Problem statement ->
When you reach the line containing "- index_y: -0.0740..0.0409" in the data below, begin returning lines exactly as written, and stop once the line containing "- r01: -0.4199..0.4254" has been returned.

=======

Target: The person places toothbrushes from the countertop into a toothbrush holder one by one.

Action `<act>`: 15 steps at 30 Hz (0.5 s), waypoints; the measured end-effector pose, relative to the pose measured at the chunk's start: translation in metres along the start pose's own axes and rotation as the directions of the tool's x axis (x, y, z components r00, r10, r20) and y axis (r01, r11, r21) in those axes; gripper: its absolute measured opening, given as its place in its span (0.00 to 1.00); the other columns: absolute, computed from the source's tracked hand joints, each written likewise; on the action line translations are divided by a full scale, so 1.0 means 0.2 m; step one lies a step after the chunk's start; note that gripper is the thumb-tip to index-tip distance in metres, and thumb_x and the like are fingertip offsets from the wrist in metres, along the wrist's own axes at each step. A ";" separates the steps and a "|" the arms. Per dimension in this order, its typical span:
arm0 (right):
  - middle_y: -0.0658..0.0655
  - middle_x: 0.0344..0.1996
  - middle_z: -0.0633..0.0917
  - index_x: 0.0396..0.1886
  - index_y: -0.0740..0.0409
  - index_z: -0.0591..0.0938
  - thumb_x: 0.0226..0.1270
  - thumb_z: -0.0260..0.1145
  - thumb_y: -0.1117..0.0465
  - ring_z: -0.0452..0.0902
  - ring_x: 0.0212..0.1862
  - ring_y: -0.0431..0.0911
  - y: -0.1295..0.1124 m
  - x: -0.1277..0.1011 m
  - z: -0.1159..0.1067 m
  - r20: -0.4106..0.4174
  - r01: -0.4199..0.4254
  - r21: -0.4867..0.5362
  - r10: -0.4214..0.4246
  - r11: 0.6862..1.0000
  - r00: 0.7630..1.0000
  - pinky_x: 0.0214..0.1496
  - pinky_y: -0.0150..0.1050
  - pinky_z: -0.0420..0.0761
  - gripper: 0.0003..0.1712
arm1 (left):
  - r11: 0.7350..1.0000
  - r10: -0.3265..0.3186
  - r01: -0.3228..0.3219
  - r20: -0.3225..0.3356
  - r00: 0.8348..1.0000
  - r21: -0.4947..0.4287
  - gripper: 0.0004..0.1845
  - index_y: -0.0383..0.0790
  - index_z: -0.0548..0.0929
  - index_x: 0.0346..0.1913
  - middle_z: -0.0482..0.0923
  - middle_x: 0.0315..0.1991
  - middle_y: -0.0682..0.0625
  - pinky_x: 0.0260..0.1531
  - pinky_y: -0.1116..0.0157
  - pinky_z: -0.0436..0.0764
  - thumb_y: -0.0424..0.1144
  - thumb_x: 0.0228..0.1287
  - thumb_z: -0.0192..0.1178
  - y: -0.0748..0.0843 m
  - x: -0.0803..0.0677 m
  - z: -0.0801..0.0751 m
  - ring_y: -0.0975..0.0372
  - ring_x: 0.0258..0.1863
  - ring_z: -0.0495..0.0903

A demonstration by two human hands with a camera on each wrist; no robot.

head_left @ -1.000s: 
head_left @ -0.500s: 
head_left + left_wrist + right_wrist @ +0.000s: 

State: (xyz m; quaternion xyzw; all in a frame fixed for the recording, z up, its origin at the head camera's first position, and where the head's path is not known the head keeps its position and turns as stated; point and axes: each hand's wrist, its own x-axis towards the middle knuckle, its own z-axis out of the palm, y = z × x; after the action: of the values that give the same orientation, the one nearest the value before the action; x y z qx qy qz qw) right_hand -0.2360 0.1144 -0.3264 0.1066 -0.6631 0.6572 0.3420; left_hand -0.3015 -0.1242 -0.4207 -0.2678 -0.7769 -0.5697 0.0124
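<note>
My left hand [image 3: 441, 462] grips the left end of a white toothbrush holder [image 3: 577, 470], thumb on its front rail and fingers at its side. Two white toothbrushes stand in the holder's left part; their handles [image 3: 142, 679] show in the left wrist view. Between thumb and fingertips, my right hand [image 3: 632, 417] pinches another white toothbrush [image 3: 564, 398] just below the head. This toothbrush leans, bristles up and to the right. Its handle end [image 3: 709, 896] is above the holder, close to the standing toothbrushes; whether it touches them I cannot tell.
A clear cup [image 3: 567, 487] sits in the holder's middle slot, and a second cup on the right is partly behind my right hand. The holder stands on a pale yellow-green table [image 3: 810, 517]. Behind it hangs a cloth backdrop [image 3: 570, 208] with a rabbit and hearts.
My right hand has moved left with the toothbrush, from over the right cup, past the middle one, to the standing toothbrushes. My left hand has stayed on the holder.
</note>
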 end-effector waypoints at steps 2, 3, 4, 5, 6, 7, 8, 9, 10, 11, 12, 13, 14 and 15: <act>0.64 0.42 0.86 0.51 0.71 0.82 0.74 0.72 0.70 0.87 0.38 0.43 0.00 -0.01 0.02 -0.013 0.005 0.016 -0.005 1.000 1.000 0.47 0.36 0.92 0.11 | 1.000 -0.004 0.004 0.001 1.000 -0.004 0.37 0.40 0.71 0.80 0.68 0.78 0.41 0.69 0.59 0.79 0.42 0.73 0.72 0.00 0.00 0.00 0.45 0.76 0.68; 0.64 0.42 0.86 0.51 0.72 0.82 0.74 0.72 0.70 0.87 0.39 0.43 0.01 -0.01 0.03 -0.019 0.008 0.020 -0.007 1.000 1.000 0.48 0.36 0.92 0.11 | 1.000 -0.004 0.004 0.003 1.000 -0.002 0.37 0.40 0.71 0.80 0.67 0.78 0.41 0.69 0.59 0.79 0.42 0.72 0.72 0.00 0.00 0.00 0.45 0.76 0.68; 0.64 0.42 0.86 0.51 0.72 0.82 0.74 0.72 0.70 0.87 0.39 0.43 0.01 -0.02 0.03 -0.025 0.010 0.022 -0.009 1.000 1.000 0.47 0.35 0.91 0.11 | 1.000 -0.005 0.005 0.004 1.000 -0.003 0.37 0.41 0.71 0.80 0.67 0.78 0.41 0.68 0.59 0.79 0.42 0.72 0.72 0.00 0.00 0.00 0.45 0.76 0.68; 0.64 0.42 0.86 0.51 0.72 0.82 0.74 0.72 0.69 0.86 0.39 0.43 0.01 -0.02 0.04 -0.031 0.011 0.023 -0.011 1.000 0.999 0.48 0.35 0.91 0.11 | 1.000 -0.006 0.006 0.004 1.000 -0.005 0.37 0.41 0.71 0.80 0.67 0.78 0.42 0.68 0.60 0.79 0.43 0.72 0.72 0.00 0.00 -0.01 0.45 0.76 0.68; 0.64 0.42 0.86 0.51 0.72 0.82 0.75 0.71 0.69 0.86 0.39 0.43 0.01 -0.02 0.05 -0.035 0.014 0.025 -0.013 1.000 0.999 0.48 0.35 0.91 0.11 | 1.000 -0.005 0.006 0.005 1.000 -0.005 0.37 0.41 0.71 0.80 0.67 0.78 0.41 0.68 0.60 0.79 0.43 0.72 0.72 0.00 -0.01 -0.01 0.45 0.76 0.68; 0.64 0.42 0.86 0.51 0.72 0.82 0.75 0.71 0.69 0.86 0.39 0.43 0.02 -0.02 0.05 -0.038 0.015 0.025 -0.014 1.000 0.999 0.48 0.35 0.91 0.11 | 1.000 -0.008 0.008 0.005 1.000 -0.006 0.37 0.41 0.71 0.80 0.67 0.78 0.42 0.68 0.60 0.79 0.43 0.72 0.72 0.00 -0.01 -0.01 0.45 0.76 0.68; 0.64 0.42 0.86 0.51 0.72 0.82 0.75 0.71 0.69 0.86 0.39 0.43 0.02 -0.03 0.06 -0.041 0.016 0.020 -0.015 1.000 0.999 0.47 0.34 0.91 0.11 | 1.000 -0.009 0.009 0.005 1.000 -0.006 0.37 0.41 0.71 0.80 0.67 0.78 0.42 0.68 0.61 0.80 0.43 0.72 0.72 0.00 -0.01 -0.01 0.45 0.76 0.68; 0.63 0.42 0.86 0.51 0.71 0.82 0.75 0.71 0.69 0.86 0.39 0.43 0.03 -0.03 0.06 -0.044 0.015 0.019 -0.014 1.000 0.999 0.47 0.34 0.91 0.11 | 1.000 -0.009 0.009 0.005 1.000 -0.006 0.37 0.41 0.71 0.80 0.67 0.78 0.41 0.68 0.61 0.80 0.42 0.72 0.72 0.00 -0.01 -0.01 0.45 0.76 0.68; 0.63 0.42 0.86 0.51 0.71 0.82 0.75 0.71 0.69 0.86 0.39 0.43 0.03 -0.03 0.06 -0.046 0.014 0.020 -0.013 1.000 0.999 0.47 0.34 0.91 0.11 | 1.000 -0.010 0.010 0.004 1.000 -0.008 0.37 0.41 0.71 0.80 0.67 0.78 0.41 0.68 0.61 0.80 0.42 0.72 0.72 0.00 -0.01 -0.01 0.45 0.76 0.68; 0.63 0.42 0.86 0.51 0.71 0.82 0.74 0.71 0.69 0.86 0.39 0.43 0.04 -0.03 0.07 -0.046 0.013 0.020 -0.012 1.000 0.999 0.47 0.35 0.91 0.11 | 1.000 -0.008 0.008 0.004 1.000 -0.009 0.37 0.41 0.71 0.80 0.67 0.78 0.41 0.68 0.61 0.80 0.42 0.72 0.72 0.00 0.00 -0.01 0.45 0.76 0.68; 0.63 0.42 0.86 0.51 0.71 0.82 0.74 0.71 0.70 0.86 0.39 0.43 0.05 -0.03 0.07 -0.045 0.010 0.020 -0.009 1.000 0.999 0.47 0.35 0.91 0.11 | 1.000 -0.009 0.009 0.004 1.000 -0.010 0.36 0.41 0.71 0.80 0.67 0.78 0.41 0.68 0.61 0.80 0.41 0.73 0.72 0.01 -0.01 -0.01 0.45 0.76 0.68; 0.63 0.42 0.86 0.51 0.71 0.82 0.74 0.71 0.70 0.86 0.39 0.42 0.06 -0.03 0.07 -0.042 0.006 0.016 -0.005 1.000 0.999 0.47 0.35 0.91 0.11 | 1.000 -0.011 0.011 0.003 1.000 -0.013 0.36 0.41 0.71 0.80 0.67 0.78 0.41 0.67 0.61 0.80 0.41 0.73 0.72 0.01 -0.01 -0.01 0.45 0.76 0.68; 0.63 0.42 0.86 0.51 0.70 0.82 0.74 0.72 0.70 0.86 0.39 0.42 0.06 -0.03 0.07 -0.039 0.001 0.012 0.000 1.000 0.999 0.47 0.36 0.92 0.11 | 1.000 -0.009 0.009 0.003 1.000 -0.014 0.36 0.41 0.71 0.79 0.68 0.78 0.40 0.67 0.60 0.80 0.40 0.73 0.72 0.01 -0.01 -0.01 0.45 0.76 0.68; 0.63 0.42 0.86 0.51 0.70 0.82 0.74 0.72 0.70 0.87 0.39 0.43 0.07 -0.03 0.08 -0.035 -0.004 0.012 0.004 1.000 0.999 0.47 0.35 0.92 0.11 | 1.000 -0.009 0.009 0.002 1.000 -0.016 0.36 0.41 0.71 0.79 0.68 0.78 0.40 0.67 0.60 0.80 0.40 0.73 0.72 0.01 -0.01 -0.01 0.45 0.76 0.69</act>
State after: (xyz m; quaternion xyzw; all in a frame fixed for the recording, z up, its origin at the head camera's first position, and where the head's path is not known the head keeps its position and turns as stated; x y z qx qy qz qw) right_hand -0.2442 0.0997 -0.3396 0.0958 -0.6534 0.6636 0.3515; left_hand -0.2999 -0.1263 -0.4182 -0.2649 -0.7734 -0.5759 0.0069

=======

Response area ->
  - index_y: -0.0740..0.0409
  - index_z: -0.0591..0.0938
  - thumb_x: 0.0226..0.1270
  - thumb_z: -0.0260..0.1145
  - thumb_y: -0.1117..0.0465
  - ring_z: -0.0452..0.0902
  - ring_x: 0.0212..0.1862
  - ring_y: -0.0431..0.0911
  - y: -0.1295..0.1124 m
  - x: -0.1277..0.1011 m
  - z: -0.1159..0.1067 m
  - r20: -0.4106..0.4174
  - r01: -0.4199..0.4254

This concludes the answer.